▶ [DIRECTIONS FOR THIS TASK]: Locate the line that contains "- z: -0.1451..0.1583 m" in the entries below, then repeat it and every following line through the line that contains "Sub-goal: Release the", exactly, and no others.

╭─ SOURCE MATERIAL

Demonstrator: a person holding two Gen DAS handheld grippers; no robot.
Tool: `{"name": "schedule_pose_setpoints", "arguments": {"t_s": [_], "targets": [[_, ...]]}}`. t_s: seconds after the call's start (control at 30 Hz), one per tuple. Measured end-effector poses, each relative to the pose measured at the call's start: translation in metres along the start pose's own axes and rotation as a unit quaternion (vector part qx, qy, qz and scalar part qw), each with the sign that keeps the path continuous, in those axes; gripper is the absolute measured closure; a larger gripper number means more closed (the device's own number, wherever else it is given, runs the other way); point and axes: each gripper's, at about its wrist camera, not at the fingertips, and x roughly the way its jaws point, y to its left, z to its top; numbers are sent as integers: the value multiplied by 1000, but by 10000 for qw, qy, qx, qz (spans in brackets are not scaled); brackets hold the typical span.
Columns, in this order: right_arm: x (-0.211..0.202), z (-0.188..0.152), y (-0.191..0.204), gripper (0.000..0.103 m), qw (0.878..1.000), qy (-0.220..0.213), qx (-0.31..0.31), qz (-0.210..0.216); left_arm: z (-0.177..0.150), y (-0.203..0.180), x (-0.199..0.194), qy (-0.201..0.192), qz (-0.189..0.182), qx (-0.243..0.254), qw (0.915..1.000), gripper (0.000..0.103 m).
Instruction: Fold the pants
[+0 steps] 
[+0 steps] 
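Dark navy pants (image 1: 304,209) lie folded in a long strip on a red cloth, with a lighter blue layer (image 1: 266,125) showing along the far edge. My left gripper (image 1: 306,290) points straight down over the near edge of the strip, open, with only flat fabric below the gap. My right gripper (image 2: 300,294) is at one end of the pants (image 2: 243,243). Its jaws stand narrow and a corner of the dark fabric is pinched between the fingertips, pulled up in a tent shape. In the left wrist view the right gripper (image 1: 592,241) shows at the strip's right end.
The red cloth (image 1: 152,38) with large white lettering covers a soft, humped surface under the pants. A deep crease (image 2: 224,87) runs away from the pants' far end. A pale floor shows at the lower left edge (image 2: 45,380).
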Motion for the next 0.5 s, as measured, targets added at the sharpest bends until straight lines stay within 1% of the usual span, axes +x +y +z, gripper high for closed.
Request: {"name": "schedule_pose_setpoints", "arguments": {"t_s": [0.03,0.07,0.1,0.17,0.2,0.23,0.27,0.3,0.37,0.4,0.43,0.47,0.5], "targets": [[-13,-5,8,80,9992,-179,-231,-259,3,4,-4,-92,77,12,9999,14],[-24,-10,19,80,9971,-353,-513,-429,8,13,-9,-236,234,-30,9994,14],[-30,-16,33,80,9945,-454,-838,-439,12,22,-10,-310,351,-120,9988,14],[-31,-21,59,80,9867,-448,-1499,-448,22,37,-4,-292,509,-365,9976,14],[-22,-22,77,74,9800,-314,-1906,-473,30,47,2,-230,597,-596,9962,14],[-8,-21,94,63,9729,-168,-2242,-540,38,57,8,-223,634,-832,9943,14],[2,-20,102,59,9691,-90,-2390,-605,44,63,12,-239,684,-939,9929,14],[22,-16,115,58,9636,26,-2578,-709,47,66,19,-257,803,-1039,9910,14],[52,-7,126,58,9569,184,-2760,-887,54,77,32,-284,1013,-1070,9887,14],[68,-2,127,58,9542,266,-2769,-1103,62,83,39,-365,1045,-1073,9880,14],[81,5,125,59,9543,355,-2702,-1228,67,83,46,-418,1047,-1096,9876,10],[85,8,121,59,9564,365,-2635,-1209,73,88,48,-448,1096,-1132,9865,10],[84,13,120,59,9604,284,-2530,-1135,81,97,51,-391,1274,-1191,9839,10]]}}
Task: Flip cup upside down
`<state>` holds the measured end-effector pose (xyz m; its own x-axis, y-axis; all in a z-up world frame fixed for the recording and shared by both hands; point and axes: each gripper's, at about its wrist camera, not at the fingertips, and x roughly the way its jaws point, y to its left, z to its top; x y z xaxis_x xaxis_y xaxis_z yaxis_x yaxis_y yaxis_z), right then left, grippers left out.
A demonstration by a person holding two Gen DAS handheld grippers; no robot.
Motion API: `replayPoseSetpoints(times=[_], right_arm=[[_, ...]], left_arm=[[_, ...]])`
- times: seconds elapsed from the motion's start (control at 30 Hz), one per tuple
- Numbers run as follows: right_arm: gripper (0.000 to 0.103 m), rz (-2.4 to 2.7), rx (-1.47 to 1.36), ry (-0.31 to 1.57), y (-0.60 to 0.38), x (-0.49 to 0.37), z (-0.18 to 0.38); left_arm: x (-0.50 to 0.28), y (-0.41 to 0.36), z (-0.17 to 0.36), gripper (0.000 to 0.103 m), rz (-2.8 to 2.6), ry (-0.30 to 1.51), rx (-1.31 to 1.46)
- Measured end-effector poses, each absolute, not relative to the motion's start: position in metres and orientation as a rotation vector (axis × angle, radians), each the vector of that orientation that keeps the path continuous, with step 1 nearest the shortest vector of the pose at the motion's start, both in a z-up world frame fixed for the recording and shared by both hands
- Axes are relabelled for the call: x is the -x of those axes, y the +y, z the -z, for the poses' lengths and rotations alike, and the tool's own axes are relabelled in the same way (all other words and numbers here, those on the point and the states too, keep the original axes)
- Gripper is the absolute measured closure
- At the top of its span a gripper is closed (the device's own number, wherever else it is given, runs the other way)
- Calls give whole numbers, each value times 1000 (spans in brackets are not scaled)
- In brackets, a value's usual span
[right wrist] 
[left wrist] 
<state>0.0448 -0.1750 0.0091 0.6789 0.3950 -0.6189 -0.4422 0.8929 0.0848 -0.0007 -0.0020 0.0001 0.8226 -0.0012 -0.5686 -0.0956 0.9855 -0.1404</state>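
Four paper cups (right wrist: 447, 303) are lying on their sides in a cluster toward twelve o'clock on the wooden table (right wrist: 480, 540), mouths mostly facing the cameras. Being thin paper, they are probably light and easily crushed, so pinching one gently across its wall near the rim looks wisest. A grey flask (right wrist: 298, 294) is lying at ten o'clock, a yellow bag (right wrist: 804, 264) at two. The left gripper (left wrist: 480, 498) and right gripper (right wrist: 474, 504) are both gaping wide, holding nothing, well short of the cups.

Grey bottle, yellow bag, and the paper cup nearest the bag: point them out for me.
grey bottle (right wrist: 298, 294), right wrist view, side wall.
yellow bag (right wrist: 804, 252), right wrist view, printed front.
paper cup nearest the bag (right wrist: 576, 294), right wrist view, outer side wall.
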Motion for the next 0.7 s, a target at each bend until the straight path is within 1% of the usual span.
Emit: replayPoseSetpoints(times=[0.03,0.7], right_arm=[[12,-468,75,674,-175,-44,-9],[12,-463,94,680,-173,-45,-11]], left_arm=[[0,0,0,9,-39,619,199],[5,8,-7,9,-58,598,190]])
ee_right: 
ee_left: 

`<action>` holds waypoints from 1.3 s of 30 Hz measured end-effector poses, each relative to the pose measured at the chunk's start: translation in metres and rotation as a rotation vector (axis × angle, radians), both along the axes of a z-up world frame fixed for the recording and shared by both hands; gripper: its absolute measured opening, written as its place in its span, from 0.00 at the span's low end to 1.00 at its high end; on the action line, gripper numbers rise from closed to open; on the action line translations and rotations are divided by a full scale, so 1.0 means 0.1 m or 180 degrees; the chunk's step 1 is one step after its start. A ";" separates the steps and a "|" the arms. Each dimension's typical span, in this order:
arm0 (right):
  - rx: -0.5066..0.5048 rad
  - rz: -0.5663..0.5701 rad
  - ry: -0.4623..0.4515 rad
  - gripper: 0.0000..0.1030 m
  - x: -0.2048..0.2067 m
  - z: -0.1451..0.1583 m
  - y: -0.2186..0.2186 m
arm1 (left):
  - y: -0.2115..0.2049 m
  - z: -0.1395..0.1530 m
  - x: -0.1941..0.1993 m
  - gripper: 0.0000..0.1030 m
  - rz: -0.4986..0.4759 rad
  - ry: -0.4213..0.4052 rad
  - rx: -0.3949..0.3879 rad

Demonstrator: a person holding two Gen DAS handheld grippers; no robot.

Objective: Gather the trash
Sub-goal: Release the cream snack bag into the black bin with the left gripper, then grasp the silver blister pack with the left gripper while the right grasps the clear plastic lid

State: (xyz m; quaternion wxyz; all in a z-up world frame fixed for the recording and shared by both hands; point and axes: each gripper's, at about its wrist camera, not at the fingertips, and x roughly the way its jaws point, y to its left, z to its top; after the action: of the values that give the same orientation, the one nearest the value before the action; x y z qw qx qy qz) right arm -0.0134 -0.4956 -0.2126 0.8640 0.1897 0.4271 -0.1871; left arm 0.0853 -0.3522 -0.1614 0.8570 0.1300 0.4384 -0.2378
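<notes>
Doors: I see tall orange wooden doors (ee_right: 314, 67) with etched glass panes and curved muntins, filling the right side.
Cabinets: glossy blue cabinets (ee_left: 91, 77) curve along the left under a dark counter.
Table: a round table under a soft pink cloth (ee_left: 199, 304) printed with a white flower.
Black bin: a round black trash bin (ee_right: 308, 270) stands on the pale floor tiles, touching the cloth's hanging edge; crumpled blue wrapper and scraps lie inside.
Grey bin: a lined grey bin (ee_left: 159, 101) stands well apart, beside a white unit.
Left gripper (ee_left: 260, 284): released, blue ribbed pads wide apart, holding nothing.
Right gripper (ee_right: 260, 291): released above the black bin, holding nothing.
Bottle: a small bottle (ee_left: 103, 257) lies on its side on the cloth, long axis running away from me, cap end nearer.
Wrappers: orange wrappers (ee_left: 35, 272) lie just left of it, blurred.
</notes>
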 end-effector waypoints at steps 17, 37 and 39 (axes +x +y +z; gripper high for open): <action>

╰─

▶ [RESULT BELOW]:
  - z: -0.1451..0.1583 m
  - y: -0.2186..0.2186 m
arm1 (left):
  - y: -0.2115..0.2049 m
  - z: -0.1395..0.1530 m
  - x: -0.1941..0.1993 m
  - gripper: 0.0000..0.1030 m
  - rz: -0.4986..0.4759 rad
  - ry: -0.4213..0.4052 rad
  - rx: -0.3949..0.3879 rad

Demonstrator: a person holding two Gen DAS handheld grippers; no robot.

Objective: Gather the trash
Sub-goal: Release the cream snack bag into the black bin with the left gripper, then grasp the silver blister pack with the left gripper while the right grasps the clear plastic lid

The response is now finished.